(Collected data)

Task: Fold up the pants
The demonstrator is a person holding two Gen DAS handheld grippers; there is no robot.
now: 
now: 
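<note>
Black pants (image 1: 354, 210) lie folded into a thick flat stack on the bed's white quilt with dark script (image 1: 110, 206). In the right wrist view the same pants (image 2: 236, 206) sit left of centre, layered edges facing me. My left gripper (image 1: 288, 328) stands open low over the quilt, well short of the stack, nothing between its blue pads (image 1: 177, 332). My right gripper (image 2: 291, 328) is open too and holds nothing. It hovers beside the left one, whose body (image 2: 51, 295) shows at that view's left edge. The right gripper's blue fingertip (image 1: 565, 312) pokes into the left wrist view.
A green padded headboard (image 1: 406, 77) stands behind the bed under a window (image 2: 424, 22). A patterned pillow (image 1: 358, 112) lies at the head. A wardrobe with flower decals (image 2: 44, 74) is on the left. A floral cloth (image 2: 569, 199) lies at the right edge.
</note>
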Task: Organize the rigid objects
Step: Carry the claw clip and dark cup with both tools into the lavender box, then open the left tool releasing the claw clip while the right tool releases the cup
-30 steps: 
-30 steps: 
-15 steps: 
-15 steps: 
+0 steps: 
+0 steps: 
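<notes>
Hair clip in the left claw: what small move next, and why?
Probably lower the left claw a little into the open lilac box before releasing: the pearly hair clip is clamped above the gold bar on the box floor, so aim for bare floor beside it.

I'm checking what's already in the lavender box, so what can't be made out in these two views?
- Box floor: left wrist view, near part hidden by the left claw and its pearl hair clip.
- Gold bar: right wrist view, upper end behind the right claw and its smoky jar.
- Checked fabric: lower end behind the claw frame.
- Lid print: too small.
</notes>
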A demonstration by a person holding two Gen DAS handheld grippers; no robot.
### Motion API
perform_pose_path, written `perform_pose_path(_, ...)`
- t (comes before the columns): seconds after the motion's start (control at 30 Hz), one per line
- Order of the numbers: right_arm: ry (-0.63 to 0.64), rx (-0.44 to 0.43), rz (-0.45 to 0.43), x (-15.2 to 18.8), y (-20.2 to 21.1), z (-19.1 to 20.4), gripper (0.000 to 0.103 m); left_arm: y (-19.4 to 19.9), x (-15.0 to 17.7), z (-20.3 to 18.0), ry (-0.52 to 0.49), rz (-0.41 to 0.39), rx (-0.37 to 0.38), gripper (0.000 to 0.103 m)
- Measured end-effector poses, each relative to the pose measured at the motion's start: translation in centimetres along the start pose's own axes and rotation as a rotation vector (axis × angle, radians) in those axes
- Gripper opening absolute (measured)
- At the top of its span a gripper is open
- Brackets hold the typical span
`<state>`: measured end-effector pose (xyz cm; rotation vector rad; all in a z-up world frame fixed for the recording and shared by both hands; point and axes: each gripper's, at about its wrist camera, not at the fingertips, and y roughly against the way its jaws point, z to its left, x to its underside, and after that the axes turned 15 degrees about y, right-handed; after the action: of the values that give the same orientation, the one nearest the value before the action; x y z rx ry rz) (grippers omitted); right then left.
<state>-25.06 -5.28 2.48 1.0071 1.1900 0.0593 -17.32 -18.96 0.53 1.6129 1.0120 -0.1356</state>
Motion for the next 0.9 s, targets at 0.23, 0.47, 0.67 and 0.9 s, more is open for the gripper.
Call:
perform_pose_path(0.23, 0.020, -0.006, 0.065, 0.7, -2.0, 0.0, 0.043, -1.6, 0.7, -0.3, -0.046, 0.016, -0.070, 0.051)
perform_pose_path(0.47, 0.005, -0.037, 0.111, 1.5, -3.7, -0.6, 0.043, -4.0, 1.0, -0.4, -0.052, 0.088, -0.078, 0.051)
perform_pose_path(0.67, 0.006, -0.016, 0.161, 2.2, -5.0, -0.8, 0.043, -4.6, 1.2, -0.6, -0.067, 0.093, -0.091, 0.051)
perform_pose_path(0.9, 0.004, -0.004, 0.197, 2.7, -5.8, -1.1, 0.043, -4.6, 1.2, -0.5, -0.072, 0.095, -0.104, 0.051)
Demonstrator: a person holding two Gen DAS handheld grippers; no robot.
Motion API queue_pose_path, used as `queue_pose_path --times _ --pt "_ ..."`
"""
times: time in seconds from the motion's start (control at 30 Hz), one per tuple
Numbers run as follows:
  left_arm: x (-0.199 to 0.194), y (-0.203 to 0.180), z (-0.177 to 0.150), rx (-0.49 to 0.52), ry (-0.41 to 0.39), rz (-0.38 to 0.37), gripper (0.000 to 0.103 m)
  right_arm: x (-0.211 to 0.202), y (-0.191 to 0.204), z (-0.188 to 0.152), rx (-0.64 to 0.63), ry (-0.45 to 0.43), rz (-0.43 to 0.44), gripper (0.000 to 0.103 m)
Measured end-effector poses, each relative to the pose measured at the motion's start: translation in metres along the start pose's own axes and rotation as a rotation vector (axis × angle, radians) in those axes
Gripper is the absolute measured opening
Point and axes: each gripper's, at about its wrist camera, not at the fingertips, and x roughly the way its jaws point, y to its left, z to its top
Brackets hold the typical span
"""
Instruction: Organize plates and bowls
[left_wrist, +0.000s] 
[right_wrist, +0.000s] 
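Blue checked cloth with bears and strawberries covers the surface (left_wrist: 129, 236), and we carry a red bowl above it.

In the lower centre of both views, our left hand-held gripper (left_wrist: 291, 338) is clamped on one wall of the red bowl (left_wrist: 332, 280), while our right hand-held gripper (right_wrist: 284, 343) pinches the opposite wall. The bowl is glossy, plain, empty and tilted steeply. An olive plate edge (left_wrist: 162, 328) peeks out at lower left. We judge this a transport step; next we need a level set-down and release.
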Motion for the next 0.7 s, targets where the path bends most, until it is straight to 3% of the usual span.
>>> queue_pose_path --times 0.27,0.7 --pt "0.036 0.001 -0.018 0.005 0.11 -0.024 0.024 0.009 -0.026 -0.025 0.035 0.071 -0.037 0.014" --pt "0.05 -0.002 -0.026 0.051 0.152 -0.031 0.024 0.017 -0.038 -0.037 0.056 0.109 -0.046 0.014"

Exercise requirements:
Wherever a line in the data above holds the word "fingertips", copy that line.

Output of the exercise:
`<state>`: measured end-effector pose (xyz cm; rotation vector rad; all in a z-up world frame fixed for the recording and shared by both hands; point and axes: each gripper's, at about its wrist camera, not at the fingertips, and y roughly against the way its jaws point, z to its left, x to its underside, and after that the axes turned 15 degrees about y, right-handed; after the action: of the values that give the same orientation, the one nearest the value before the action; x y z rx ry rz) (grippers omitted); right then left.
Point and axes: each gripper's, at about its wrist camera, not at the fingertips, and x roughly the way its jaws point, y to its left, z to its top

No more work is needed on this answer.